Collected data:
★ ★ ★
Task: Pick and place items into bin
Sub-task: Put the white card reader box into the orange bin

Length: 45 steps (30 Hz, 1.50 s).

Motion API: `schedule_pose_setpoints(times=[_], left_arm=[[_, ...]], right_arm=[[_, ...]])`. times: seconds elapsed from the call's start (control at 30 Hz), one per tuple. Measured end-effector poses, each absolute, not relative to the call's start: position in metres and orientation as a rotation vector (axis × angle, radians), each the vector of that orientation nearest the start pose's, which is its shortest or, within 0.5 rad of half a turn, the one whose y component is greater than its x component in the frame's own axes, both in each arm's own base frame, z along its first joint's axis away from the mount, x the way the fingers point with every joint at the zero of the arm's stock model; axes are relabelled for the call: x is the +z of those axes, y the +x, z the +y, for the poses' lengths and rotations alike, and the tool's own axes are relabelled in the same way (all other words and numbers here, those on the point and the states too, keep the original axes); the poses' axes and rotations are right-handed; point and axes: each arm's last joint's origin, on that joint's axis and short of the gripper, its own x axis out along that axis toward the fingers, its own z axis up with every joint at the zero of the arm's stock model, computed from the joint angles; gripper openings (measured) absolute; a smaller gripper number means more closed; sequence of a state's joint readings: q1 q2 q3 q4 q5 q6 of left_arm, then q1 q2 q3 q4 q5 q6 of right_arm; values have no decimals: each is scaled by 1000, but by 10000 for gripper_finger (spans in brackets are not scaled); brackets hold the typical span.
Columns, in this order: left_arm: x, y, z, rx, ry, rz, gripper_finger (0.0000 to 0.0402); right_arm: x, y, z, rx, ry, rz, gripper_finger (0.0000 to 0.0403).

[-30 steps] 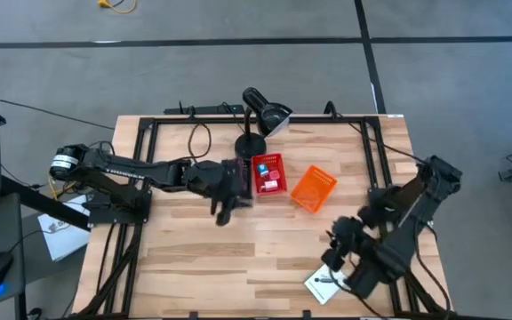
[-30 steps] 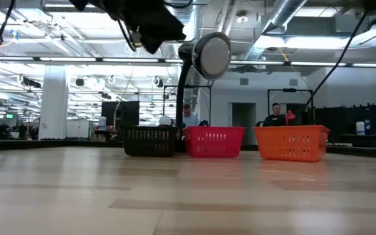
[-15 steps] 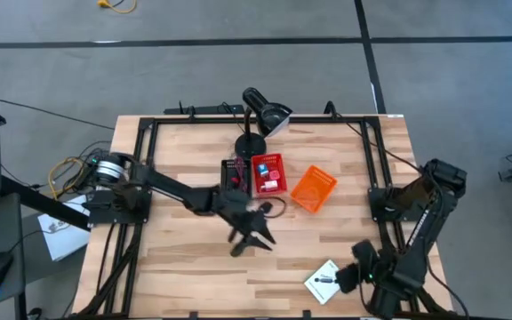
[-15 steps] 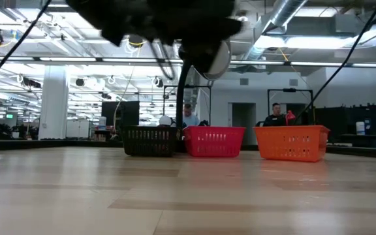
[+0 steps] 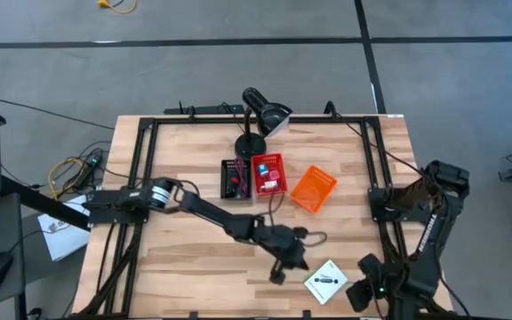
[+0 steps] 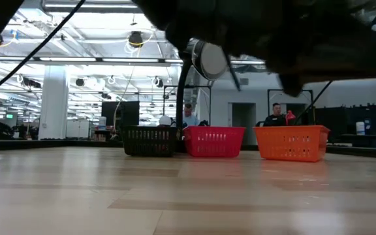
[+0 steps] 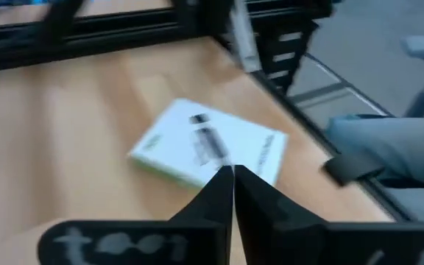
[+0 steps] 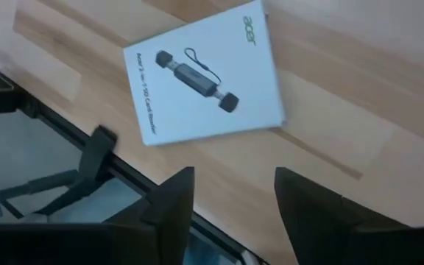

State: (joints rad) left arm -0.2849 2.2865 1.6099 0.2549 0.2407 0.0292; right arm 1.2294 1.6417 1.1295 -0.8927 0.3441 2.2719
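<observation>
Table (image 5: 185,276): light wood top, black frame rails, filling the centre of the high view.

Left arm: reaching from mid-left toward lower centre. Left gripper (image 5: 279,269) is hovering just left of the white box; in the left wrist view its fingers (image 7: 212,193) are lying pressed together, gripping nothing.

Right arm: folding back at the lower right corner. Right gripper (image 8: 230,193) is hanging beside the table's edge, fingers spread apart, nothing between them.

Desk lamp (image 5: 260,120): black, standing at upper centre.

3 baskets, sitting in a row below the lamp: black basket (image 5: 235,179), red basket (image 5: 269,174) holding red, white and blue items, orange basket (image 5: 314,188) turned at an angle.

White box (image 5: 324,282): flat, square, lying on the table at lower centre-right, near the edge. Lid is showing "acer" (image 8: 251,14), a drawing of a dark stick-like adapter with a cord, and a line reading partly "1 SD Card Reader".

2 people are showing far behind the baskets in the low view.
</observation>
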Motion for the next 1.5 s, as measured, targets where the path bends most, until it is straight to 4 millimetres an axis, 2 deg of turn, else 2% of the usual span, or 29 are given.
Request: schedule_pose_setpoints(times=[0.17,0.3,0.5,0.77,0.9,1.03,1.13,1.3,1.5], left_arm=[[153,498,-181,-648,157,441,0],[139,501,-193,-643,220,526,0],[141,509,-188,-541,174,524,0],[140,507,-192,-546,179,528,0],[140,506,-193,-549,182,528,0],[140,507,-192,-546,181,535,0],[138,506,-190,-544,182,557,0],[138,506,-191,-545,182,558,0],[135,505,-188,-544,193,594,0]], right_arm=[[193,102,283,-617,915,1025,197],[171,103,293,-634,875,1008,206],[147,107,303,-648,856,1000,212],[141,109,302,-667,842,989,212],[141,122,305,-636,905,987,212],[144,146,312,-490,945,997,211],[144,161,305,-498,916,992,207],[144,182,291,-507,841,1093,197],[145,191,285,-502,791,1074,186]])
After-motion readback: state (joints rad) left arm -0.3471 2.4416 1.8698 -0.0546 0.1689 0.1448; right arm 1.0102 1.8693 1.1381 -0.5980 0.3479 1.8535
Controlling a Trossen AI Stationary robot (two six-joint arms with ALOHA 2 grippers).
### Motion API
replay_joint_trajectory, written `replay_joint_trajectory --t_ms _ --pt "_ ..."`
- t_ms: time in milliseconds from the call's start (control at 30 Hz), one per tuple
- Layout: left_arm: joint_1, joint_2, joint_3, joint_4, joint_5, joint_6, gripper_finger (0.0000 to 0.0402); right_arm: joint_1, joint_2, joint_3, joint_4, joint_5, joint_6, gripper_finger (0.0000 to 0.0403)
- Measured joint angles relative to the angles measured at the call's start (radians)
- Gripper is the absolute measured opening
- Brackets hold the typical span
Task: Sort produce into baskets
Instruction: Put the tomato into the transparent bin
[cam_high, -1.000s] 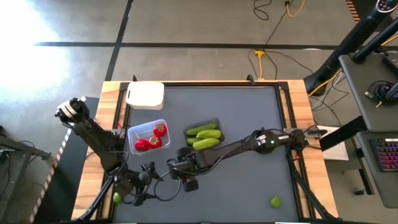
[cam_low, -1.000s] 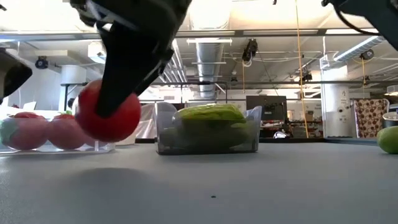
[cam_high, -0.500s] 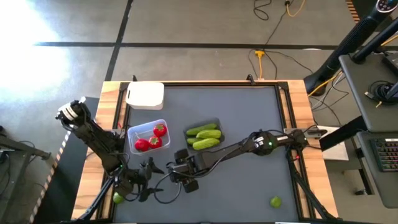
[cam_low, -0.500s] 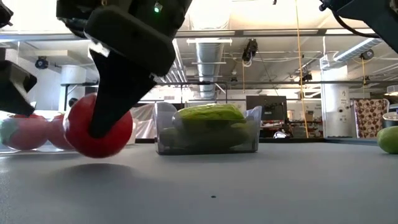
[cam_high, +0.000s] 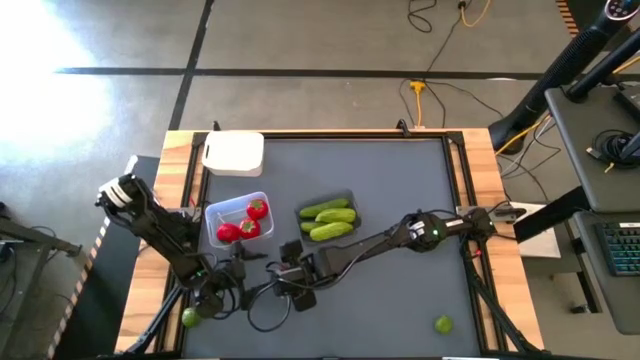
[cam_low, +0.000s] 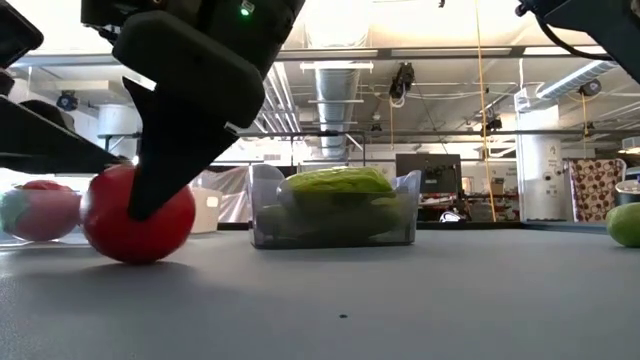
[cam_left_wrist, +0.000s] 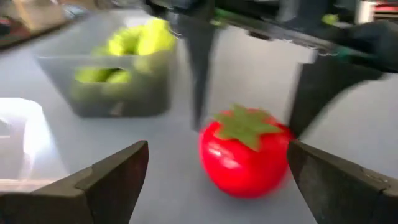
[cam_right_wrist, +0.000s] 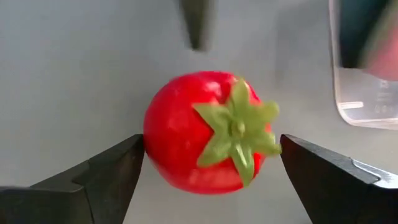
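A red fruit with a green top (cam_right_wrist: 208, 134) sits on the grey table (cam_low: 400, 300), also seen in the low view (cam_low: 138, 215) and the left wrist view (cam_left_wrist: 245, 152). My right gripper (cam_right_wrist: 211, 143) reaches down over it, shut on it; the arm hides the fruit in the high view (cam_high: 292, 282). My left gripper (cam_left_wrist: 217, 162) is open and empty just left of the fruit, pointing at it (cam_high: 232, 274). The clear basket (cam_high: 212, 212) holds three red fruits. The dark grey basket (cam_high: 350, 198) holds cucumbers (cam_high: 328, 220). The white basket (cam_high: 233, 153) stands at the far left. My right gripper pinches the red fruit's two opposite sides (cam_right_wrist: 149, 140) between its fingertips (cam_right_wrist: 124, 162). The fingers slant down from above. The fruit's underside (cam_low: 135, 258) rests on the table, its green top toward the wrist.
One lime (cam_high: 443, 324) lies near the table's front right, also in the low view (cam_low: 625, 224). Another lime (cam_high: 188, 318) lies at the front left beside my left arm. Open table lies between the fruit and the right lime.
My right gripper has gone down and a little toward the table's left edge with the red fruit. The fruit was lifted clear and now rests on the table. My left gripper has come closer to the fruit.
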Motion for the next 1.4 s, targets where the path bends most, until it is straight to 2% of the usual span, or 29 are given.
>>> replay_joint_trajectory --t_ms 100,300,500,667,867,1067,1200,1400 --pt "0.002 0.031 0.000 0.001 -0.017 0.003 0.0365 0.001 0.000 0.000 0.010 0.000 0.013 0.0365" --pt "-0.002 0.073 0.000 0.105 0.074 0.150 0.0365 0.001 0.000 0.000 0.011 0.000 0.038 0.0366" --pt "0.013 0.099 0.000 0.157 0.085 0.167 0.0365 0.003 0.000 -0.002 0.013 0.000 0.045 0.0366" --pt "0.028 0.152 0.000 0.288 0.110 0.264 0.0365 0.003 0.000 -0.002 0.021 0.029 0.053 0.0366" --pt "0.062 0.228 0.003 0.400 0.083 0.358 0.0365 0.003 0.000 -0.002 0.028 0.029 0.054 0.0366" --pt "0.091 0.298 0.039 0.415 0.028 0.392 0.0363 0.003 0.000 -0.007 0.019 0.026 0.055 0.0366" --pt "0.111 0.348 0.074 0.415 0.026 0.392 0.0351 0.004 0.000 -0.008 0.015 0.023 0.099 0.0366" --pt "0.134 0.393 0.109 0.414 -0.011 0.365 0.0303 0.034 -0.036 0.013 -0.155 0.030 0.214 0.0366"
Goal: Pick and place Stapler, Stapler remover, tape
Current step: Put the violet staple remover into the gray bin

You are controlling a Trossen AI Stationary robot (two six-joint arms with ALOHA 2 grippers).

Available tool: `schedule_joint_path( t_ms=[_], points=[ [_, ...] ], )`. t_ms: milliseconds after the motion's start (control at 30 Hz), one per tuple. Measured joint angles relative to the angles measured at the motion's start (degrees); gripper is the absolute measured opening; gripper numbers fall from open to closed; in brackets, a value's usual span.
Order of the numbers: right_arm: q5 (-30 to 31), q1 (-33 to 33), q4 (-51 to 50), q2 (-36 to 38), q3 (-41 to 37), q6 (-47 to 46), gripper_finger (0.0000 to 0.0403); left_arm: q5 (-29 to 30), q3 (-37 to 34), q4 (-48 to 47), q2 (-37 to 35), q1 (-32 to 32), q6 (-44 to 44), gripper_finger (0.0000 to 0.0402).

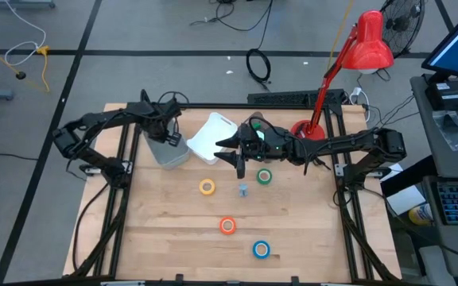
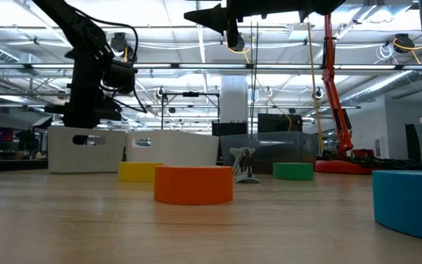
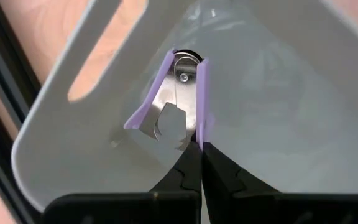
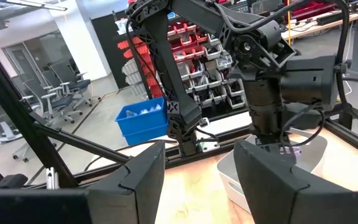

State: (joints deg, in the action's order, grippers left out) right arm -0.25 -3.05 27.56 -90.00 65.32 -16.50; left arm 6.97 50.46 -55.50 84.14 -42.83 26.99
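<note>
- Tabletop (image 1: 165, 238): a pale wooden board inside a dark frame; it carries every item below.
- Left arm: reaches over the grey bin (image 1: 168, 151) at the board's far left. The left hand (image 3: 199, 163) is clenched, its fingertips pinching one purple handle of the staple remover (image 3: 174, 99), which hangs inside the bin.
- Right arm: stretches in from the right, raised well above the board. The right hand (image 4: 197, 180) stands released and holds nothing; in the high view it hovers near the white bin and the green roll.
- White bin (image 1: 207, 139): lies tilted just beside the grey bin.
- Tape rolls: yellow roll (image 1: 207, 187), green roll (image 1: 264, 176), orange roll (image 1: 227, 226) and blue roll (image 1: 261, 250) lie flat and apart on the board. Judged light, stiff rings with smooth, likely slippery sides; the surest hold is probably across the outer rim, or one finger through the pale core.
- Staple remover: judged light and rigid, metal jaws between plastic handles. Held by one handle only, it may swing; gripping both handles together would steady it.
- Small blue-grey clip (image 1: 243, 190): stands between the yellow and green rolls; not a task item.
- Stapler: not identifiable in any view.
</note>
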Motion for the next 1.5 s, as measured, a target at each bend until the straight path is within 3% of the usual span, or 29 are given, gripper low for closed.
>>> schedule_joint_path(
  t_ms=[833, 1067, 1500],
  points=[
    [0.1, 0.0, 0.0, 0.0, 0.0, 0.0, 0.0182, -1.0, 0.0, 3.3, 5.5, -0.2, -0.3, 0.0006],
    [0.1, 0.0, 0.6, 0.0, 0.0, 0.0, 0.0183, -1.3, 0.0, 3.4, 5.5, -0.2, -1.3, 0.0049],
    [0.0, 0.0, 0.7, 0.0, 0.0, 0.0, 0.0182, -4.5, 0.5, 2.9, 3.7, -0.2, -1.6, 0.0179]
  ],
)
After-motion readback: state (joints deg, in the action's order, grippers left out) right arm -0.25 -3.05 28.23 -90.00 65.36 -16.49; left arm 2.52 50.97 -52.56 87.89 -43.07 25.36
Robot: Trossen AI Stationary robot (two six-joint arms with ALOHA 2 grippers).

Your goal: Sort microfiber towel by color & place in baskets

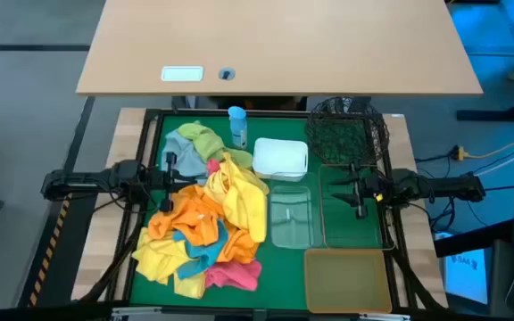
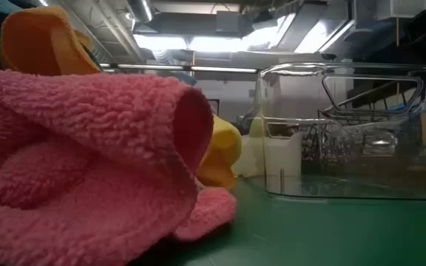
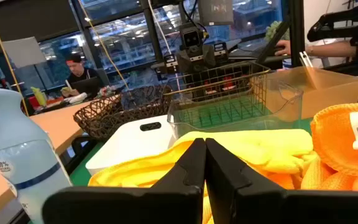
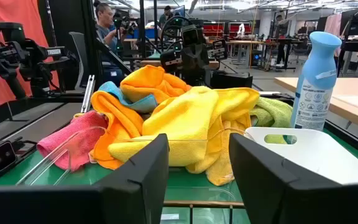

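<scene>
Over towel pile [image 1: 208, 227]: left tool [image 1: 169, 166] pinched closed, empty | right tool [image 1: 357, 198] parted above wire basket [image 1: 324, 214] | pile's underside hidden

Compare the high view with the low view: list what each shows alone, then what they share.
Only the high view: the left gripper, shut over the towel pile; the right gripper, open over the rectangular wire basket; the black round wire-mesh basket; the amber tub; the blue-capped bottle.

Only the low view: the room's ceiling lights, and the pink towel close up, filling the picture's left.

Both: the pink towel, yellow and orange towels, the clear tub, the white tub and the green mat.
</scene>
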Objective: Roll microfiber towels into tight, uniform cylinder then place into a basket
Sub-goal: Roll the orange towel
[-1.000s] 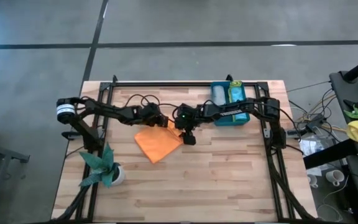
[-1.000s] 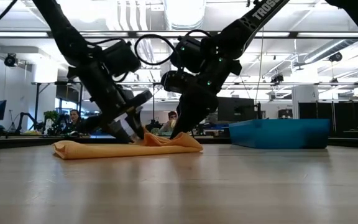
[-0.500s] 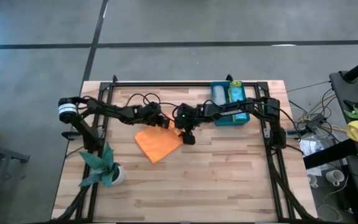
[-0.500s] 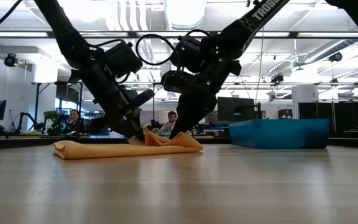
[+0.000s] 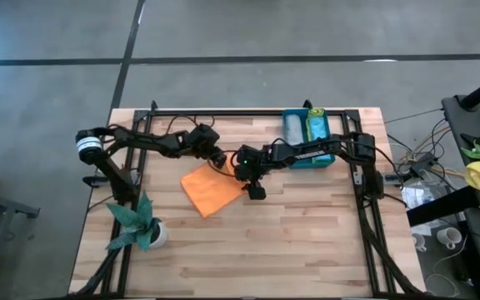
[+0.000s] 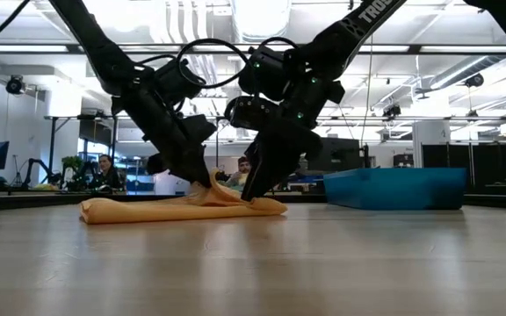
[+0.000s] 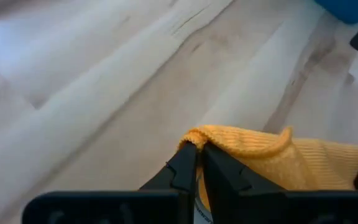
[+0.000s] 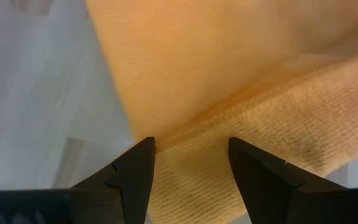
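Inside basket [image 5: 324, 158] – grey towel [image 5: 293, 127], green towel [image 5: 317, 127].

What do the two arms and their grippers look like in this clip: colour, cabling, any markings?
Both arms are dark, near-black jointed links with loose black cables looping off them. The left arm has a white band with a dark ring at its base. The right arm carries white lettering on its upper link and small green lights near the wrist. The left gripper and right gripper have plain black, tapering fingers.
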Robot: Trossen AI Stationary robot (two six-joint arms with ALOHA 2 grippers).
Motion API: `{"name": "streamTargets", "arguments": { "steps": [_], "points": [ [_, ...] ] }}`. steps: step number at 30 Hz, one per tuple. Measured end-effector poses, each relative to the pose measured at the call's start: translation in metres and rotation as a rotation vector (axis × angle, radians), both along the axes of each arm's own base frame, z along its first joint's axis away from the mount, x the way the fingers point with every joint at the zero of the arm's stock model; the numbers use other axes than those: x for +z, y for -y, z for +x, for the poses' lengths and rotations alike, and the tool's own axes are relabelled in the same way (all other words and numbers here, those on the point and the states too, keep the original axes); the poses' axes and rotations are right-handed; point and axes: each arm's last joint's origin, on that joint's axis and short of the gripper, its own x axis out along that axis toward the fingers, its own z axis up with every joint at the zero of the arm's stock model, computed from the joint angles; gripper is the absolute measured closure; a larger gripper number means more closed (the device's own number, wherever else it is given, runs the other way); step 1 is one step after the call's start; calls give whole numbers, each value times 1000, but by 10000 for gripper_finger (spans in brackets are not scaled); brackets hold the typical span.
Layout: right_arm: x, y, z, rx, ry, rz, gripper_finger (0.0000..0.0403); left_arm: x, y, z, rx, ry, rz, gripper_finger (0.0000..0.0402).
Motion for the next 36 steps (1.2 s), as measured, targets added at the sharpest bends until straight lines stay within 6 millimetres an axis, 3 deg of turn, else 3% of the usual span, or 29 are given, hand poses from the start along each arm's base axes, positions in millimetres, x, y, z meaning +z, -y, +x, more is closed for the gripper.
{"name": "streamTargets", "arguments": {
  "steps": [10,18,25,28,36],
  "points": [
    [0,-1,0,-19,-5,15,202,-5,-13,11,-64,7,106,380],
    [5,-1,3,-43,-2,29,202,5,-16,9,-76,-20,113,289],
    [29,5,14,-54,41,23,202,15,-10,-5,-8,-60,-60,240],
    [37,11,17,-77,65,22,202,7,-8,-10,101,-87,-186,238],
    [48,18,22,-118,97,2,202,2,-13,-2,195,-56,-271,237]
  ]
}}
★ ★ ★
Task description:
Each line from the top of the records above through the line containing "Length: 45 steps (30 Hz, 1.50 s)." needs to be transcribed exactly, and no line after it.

Answer box:
Task: Pick and place items into bin
Sub-task: Put the white card reader box into the orange bin

Length: 45 steps (30 Hz, 1.50 s).

There is no more output for this exercise.